I'm creating this issue because I'm interested in exploring ways of improving uc_followup_cron() to make it more efficient.

Comments

DanGarthwaite’s picture

It has been a long time since I fought with this, but I know a little more about SQL pattterns.

What if the unix timestamp of the future date is calculated at the time it is entered, and then the query would look like:

SELECT * FROM {table} WHERE next_reminder < CURRENT_TIMESTAMP() AND already_sent != 1;

If you want to repeat sending, recalculate the next current_timestamp, otherwise set already_sent = 1.

I've feelings of anxiety just remembering all the date logic in that mega_query....

m.stenta’s picture

I found two small things that improve performance a bit:

For one, the module creates a combined index of order_id and followup_id in hook_schema:

'indexes' => array(
  'order_id' => array('order_id'),
  'order_id_followup_id' => array('order_id', 'followup_id'),
),

... but in the mega query, it does a GROUP BY with them switched (followup_id first, then order_id):

GROUP BY followup_id, order_id

In order for that GROUP BY to work with the MySQL index, it needs to be in the same order. So changing it to the following in the query helps a little:

GROUP BY order_id, followup_id

For more info, see:
http://www.ovaistariq.net/17/mysql-indexes-multi-column-indexes-and-orde...
http://stackoverflow.com/questions/3915574/mysql-optimization-group-by-m...

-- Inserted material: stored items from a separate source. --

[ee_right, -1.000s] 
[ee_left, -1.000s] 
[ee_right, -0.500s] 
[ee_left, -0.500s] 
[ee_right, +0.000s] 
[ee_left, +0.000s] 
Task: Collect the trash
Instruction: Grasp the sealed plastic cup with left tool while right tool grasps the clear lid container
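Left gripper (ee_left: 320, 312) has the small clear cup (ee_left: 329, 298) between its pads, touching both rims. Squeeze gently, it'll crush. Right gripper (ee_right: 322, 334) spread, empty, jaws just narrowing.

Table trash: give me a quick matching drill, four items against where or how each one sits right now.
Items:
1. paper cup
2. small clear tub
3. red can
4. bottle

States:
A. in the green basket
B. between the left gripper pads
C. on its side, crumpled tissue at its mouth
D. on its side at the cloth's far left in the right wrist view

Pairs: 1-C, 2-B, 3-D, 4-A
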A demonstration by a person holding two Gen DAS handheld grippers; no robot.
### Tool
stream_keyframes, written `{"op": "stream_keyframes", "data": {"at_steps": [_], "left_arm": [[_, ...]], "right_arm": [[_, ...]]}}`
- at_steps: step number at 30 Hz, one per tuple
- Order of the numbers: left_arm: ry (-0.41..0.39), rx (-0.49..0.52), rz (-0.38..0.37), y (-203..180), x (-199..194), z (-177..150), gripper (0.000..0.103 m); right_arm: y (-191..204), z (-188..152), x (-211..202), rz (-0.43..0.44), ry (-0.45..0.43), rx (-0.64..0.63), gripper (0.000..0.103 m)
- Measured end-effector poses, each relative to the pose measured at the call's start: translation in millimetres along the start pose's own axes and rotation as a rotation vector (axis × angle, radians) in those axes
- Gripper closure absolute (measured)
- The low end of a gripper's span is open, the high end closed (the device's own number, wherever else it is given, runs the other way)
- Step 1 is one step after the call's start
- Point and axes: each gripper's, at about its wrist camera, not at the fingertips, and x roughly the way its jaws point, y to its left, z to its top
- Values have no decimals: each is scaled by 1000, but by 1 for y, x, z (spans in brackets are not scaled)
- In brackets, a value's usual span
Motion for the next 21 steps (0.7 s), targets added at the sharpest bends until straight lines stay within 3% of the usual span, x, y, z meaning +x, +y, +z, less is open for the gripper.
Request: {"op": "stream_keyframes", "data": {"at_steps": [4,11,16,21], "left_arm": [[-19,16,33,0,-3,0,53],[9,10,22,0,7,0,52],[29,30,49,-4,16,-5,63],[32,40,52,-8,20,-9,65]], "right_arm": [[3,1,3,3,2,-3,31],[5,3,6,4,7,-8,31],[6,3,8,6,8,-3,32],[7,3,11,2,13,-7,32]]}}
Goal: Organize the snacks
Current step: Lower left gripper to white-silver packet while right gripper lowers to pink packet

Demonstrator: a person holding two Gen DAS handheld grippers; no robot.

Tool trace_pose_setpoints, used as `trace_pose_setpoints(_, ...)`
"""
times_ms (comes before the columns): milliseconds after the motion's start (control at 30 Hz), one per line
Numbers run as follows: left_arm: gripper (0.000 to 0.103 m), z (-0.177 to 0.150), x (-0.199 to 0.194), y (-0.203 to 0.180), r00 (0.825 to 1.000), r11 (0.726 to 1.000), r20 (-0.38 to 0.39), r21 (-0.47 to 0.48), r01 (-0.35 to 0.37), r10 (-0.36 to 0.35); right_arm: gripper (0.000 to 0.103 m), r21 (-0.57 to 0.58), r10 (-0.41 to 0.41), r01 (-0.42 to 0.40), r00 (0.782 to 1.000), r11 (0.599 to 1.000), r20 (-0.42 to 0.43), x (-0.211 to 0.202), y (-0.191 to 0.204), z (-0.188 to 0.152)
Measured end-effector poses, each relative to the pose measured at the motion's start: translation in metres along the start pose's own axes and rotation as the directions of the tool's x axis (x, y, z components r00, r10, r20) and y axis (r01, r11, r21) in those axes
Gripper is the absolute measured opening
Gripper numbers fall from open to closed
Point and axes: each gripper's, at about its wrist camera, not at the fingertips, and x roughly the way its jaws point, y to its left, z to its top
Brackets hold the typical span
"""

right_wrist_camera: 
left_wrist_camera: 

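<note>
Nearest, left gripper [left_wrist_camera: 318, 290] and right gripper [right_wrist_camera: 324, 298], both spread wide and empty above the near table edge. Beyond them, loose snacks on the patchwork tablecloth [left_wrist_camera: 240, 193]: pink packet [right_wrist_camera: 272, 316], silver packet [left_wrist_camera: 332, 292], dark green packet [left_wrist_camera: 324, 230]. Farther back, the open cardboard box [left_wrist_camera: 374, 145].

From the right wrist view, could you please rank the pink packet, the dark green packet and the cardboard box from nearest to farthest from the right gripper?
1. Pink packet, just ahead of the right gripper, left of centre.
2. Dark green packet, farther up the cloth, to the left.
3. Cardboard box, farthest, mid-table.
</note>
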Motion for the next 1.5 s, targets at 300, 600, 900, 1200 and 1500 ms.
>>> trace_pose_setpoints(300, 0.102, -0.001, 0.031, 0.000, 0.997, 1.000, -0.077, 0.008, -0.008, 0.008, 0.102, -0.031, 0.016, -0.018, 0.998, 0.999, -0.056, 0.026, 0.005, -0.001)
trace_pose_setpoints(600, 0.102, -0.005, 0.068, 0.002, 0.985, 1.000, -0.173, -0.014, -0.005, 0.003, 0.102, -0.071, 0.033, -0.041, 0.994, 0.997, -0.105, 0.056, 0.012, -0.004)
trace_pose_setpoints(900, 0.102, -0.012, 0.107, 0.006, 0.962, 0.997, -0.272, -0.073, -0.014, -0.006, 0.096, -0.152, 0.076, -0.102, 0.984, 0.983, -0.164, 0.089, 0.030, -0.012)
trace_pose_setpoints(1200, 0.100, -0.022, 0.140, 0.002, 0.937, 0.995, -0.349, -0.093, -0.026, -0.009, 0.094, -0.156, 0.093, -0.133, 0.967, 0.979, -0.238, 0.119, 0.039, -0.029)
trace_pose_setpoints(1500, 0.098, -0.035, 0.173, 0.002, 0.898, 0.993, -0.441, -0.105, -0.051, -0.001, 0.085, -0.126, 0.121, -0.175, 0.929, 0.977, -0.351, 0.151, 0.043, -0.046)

The second thing that would improve query speed is adding an index to the date column in the {uc_followup_sent} table. The mega query performs an ORDER BY using the date column, which can be improved by indexing it. Adding the following to hook_schema would help (a hook_update_n will also be required):

  'date' => array('date'),

Neither of these changes improved my queries significantly, but they did help a little. I think it's going to require more of an overhaul than just some improved indexing. I'm doing more digging, but will try to put together a patch that includes these improvements as well. Just thinking out loud for now...

m.stenta’s picture

Version: » 6.x-1.x-dev

Committed the two above-mentioned changes to the 6.x-1.x branch.

Still organizing my thoughts regarding overhauling the uc_followup_cron() function...

m.stenta’s picture

amorsent and myself spent a good bit of time yesterday (on the plane to DrupalCon) dissecting the query to better understand what it's actually doing. We found a number of issues with it, which I'm willing to bet are responsible for some of the other bug reports in the issue queue.

I copied the query in its entirety below, restructured it a bit for easier reading (without changing what it's doing), and added lots of comments to explain it step by step. I noted the possible issues where applicable.

<?php
# The main purpose of this query is to generate a list of emails that need to be sent. It does this by examining data in the {uc_orders} table, previously sent emails in the {uc_followup_sent} table, and joining things together with the {uc_followup} table, which defines the various followups and their rules.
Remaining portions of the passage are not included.